__Problem details__
From the records, return each line that has the word "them" in it.

(Items from a dataset)
• • • • •

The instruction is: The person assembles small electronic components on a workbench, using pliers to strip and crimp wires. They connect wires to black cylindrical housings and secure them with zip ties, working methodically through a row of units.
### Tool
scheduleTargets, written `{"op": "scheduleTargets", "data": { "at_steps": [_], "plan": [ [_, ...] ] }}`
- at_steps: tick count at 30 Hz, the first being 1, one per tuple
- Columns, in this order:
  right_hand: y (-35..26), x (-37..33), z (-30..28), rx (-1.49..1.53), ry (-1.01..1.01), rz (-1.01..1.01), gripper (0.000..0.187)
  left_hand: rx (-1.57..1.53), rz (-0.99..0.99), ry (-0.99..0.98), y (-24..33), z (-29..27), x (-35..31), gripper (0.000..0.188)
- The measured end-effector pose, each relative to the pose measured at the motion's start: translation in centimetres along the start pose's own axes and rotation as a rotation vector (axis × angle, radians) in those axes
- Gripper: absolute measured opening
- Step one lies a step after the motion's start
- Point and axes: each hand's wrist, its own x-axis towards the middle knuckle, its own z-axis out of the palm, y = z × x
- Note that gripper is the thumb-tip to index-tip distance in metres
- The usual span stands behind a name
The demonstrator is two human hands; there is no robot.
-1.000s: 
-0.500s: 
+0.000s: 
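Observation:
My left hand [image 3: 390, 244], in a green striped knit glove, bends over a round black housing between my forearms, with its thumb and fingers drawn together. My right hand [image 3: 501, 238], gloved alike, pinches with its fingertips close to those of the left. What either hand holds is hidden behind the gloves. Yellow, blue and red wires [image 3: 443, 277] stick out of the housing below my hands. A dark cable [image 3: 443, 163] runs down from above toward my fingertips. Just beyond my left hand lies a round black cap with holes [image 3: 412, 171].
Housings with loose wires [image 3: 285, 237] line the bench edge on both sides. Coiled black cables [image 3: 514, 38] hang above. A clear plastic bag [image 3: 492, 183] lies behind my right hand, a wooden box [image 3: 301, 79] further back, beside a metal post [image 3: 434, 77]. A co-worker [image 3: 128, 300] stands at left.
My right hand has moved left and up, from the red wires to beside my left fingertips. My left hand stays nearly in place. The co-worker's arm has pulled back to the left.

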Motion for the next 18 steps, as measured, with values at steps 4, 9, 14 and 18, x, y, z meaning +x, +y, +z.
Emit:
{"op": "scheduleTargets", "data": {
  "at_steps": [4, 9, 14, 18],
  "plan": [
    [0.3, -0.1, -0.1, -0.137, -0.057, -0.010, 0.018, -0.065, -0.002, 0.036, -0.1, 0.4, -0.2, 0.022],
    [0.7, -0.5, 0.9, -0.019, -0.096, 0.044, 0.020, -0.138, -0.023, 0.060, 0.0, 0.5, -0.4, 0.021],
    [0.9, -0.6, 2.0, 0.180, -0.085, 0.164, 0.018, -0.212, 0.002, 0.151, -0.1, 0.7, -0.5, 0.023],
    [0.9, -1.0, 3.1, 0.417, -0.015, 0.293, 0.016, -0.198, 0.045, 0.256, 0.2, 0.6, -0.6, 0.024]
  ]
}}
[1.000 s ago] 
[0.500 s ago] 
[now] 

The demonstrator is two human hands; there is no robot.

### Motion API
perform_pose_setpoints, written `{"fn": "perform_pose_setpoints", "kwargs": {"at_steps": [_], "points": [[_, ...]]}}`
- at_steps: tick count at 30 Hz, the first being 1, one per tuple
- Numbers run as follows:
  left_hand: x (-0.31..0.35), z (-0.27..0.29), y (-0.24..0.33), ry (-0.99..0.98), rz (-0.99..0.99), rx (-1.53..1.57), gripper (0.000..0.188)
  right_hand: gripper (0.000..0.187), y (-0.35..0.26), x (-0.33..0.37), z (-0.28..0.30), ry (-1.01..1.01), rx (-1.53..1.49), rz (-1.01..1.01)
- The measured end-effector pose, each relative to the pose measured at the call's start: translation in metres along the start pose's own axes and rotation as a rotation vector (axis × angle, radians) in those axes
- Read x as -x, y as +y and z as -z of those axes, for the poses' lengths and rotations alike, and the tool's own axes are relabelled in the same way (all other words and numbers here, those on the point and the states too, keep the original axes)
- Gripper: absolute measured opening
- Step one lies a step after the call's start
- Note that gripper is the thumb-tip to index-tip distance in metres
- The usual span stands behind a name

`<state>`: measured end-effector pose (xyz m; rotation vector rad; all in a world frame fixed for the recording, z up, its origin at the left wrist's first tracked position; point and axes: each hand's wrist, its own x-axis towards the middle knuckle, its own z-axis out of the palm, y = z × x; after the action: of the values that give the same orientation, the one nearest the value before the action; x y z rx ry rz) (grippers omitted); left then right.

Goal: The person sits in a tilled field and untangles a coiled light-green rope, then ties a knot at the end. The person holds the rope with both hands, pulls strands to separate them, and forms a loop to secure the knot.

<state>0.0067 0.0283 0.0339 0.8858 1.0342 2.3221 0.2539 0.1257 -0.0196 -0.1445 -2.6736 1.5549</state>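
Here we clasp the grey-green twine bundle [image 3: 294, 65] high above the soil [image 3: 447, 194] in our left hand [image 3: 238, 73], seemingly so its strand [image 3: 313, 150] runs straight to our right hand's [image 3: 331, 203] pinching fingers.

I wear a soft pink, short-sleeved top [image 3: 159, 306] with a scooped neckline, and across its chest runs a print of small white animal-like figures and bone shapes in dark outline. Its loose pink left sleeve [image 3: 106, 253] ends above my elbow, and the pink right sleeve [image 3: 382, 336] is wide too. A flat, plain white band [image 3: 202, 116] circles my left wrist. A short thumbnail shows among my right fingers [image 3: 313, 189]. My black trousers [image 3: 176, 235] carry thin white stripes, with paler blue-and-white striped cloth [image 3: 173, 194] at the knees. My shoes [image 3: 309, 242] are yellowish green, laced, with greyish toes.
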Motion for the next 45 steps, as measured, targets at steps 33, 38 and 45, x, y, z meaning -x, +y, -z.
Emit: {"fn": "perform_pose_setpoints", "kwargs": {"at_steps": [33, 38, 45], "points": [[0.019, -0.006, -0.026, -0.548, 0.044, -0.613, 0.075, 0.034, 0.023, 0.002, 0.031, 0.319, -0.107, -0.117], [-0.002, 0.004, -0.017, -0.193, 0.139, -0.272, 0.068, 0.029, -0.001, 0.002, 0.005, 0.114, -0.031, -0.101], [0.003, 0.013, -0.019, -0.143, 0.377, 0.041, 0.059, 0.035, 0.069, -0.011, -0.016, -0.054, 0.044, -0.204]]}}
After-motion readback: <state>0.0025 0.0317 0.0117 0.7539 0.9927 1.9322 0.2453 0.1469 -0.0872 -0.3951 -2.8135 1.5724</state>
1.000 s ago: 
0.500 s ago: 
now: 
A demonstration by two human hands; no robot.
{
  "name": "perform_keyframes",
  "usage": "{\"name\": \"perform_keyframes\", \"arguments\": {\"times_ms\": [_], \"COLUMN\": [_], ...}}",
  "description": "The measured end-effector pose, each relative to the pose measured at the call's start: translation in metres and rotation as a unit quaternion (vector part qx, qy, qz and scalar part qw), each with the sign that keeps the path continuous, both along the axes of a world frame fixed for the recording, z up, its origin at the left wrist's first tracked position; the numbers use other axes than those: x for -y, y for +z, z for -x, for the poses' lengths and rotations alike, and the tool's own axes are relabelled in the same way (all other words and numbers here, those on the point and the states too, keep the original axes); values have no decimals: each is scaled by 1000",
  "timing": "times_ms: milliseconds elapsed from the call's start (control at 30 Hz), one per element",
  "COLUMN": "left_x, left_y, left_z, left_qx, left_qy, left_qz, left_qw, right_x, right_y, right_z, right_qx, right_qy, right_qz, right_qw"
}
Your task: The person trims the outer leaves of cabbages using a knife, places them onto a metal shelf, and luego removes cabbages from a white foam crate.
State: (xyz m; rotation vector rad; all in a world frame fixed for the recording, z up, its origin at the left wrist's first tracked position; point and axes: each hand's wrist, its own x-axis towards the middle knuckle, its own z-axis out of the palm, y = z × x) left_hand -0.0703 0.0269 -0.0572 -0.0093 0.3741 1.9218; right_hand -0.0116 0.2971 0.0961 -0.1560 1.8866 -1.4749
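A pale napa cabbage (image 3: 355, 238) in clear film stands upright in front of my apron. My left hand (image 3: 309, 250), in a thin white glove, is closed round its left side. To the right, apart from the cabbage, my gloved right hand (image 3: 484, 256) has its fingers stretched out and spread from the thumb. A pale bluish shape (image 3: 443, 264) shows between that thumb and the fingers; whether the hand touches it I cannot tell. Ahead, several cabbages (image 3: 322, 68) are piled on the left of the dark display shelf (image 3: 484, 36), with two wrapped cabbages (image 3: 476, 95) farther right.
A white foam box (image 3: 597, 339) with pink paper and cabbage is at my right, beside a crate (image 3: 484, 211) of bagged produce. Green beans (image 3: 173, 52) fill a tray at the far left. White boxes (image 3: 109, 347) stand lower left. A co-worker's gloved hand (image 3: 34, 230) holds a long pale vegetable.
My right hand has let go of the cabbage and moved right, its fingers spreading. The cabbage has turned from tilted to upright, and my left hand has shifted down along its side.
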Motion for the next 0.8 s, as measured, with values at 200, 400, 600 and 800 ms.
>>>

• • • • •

__Reply to the exercise__
The instruction is: The person assembles small electronic components on a workbench, using pliers to strip and crimp wires. They connect wires to black cylindrical housings and secure them with zip ties, working methodically through a row of units.
Goal: The person sits in a tilled field and untangles a coiled light-green rope, then ties a knot at the end. The person holds the rope with both hands, pulls strands to separate them, and forms a loop to secure the knot.
Your task: The person trims the outer leaves of cabbages using a knife, places them onto a metal shelf, and luego removes cabbages from a white foam crate.

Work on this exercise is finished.